Für die Evaluierung der App in der klinischen Praxis wurde eine großangelegte Studie konzipiert. Als Erhebungsmethode wurden teilstrukturierte leitfadengestützte Expert_innen-Interviews gewählt. Um die Zielgruppe bestmöglich zu erfassen, wurden in Anlehnung an das Konzept noch drei die Zielgruppe eingegrenzten Personas, ein Nutzungsszenario und eine Stakeholdermatrix entwickelt, um diese mit den Studienteilnehmer_innen zu diskutieren. Im Anschluss an die Interviews erhielten die Studienteilnehmer_innen einen standardisierten Fragebogen, welcher sich je nach Adressatenkreis in der Art der Fragestellung unterscheidet.

Die Verfügbarkeit eines validen Assistenztools zur Einstellung der Schilddrüsenmedikation wurde in der Befragung als sehr positiv bewertet. Insbesondere Hausarztpraxen sind betroffen, hier wird großes Potential gesehen. Da die Allgemeinmediziner_innen nicht zu ausgesprochenen Schilddrüsenspezialist_innen zählen, ist die Entwicklung eines vertrauenswürdigen, an Komplexität überschaubaren Assistenztools essentiell, um einen Einsatz in der Praxis zu gewährleisten, führten die Expert_innen aus.
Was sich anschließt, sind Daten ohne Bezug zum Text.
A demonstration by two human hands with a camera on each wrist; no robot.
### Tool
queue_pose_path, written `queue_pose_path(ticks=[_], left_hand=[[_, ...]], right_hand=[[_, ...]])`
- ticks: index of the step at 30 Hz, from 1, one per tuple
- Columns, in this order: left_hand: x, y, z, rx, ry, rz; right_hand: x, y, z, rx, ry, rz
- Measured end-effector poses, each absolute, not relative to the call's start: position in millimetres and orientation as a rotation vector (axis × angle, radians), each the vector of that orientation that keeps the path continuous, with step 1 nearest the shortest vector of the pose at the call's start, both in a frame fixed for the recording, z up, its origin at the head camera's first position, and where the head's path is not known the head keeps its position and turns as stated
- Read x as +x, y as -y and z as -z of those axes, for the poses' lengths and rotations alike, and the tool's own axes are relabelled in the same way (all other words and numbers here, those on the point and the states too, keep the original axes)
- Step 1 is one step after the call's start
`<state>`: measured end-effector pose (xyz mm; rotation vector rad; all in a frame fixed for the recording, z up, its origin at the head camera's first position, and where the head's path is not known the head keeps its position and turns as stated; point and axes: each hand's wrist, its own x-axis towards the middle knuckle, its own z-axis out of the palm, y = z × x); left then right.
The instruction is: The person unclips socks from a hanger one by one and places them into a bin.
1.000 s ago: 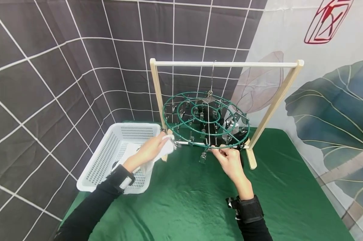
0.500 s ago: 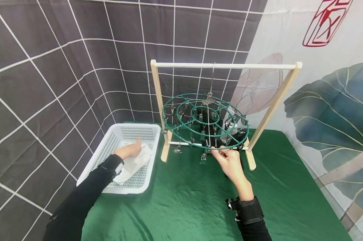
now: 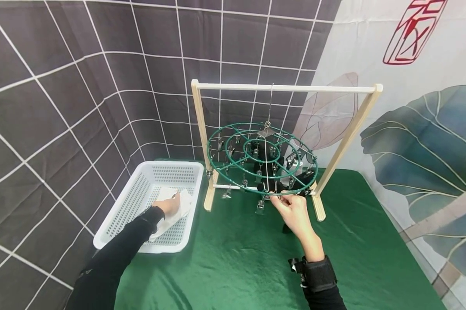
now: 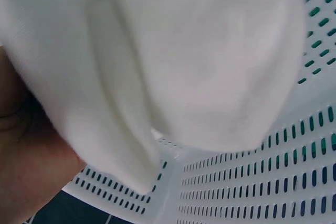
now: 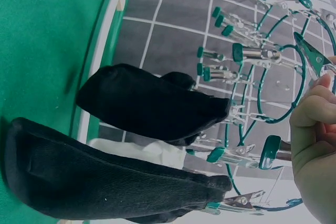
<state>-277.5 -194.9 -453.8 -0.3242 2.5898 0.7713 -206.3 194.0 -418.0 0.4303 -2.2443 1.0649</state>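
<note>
My left hand [image 3: 171,206] is down inside the white plastic basket [image 3: 195,215], holding a white sock [image 3: 183,202]. In the left wrist view the sock [image 4: 210,61] spreads close to the camera, and most of the fingers are hidden behind it. At the front rim of a round green clip hanger [image 3: 266,132], my right hand [image 3: 292,210] pinches a green-and-metal clip [image 5: 311,55]. Black socks [image 5: 152,103] dangle from other clips close by, with a white sock [image 5: 142,150] partly hidden behind them.
A wooden stand [image 3: 353,125] carries the hanger by a hook on its white crossbar [image 3: 233,87]. Several unused clips [image 3: 226,194] hang around the rings. Green cloth [image 3: 225,258] covers the table, and a dark gridded backdrop [image 3: 159,73] rises behind and to the left.
My left hand has moved from the hanger's left side back down into the basket with the white sock. The right hand has stayed at the front rim.
</note>
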Motion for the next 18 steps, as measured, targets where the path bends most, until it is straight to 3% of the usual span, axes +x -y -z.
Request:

In einer möglichen Fortsetzung könnte das bereits existierende Konsortium unter Einbezug eines klinischen Partners ein fortschrittliches Medikationsmodell für Schilddrüsenerkrankungen entwickeln. Der Fokus muss hier auf der Integration zusätzlicher (physiologischer) Parameter, umfassender klinischer Evaluierung und der (Weiter-) Entwicklung einer App als Assistenztool liegen. Diese App würde nicht nur personalisierte Medikationsempfehlungen bieten, sondern auch die Versorgung im niedergelassenen Bereich durch direkten Zugang zu spezialisiertem Wissen verbessern. Ziel wäre es (weiterhin), die Patientenversorgung durch individualisierte Behandlungsansätze und einen Datenpool für zukünftige Forschungen zu optimieren.